▶ _What you will do_: Once the line containing "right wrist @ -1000" is found in the entries below, restate it and each following line word for word, stopping after the line containing "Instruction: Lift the".

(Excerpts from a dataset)
++++++++
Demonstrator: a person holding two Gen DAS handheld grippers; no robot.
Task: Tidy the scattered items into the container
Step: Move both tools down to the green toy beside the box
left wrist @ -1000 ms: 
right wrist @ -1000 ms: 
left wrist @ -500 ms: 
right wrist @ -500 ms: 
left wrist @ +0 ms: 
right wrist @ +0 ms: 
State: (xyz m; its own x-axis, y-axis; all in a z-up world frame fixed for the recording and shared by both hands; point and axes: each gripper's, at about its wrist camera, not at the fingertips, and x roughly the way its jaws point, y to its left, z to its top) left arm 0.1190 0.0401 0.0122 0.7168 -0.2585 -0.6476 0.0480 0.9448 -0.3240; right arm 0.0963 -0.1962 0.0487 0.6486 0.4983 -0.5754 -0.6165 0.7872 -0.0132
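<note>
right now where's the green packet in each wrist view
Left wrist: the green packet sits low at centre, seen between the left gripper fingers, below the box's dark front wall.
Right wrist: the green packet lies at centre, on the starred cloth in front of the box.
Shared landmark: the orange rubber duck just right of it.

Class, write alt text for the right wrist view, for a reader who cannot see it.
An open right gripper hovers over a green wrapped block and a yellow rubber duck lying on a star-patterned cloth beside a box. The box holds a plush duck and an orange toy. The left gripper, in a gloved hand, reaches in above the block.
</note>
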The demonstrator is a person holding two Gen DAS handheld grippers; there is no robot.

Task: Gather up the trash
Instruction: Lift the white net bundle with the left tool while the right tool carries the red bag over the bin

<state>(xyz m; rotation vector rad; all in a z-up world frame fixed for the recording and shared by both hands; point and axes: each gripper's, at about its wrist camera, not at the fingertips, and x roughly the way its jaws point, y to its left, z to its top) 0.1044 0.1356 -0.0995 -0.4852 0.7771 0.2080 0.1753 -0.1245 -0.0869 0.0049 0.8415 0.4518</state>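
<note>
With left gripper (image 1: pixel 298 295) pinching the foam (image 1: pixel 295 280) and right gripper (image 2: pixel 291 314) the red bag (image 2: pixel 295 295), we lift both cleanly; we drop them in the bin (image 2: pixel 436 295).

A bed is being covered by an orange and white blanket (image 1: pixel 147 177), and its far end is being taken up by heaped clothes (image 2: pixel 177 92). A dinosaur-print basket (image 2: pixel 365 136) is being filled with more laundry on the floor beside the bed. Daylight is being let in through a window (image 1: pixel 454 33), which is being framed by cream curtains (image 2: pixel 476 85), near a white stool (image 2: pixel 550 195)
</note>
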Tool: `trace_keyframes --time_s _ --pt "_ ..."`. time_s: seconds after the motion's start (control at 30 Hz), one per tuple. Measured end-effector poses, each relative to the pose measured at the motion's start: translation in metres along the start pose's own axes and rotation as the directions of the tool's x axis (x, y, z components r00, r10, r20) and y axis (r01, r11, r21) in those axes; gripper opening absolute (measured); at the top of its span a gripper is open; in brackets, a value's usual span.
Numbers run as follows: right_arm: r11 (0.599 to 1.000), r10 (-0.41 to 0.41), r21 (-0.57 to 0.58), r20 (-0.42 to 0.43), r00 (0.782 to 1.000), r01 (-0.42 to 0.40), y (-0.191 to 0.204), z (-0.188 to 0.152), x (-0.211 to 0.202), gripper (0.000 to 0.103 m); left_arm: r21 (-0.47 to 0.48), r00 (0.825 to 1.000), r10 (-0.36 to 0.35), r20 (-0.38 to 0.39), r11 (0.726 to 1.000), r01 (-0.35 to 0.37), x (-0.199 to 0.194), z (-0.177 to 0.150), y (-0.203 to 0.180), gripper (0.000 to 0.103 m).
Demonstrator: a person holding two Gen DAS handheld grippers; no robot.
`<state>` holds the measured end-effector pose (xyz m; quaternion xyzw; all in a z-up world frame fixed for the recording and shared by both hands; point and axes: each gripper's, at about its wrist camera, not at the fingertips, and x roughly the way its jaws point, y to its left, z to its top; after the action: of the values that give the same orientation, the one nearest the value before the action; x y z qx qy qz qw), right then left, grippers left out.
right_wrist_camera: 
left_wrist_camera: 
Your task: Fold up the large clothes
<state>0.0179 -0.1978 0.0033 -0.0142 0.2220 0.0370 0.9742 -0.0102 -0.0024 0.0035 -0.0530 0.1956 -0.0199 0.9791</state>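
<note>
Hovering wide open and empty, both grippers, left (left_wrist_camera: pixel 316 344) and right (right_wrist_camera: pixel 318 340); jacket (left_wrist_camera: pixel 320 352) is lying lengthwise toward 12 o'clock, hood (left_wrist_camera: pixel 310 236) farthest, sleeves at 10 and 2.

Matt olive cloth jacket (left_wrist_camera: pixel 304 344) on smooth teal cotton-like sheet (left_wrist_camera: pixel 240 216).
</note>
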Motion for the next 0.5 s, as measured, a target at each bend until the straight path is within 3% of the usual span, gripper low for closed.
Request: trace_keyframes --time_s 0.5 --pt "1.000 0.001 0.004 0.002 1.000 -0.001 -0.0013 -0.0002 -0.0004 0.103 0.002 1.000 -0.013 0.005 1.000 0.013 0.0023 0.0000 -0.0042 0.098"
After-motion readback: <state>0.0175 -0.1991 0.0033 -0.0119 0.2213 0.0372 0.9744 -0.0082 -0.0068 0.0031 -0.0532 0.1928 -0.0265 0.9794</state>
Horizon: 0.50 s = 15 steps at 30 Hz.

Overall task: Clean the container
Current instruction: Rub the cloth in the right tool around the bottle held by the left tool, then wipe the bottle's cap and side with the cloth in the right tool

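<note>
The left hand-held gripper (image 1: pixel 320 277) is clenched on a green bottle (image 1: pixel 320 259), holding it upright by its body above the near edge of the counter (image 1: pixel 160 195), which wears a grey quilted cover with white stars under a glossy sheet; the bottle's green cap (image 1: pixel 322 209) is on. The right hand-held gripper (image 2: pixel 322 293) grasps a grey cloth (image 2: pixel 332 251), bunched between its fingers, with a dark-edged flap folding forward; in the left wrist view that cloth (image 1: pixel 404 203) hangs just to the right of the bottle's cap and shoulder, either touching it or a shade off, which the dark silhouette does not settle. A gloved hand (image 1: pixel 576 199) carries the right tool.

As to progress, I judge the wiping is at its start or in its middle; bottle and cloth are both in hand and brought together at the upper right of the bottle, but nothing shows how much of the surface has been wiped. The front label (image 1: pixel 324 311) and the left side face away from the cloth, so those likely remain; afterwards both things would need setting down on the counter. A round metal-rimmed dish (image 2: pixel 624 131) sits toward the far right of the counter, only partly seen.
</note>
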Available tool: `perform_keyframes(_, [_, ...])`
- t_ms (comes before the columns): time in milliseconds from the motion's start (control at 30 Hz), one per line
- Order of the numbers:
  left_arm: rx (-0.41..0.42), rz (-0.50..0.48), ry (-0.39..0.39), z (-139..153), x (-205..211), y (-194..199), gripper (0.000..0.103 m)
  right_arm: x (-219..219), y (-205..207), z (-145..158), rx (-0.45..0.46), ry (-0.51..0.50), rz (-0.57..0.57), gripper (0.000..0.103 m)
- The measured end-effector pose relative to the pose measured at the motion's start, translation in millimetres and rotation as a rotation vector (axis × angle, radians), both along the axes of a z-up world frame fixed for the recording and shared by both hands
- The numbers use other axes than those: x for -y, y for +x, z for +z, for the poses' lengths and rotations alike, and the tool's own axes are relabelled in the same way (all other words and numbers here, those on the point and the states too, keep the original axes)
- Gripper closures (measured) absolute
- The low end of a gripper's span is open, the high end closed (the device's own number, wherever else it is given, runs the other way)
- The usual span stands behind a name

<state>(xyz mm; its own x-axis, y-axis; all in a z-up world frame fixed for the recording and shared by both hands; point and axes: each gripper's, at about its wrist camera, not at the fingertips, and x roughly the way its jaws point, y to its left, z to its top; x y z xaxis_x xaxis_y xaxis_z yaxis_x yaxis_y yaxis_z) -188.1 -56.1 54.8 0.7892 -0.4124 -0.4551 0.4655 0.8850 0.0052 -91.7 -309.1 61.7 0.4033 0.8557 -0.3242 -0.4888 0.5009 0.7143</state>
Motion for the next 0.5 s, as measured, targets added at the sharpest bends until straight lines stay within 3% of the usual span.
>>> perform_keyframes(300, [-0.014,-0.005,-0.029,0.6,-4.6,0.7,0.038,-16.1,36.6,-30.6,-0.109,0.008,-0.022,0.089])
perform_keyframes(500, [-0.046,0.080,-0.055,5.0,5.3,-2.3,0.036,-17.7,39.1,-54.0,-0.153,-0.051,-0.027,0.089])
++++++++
▶ _Solution to the exercise_:
right wrist @ -1000 ms: 
left wrist @ -500 ms: 
right wrist @ -500 ms: 
left wrist @ +0 ms: 
right wrist @ +0 ms: 
State: (xyz m; its own x-axis, y-axis; all in a z-up world frame fixed for the recording and shared by both hands; point and axes: each gripper's, at about its wrist camera, not at the fingertips, and x roughly the way its jaws point, y to its left, z to its top) left arm 0.1190 0.0401 0.0122 0.7168 -0.2585 -0.6476 0.0480 0.9448 -0.3240; right arm 0.0963 -0.1962 0.0487 0.6486 0.4983 -0.5754 -0.6165 0.7872 -0.0132
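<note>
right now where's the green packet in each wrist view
Left wrist: the green packet sits low at centre, seen between the left gripper fingers, below the box's dark front wall.
Right wrist: the green packet lies at centre, on the starred cloth in front of the box.
Shared landmark: the orange rubber duck just right of it.

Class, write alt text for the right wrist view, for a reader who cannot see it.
An open right gripper hovers over a green wrapped block and a yellow rubber duck lying on a star-patterned cloth beside a box. The box holds a plush duck and an orange toy. The left gripper, in a gloved hand, reaches in above the block.
</note>
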The demonstrator is a person holding two Gen DAS handheld grippers; there is no robot.

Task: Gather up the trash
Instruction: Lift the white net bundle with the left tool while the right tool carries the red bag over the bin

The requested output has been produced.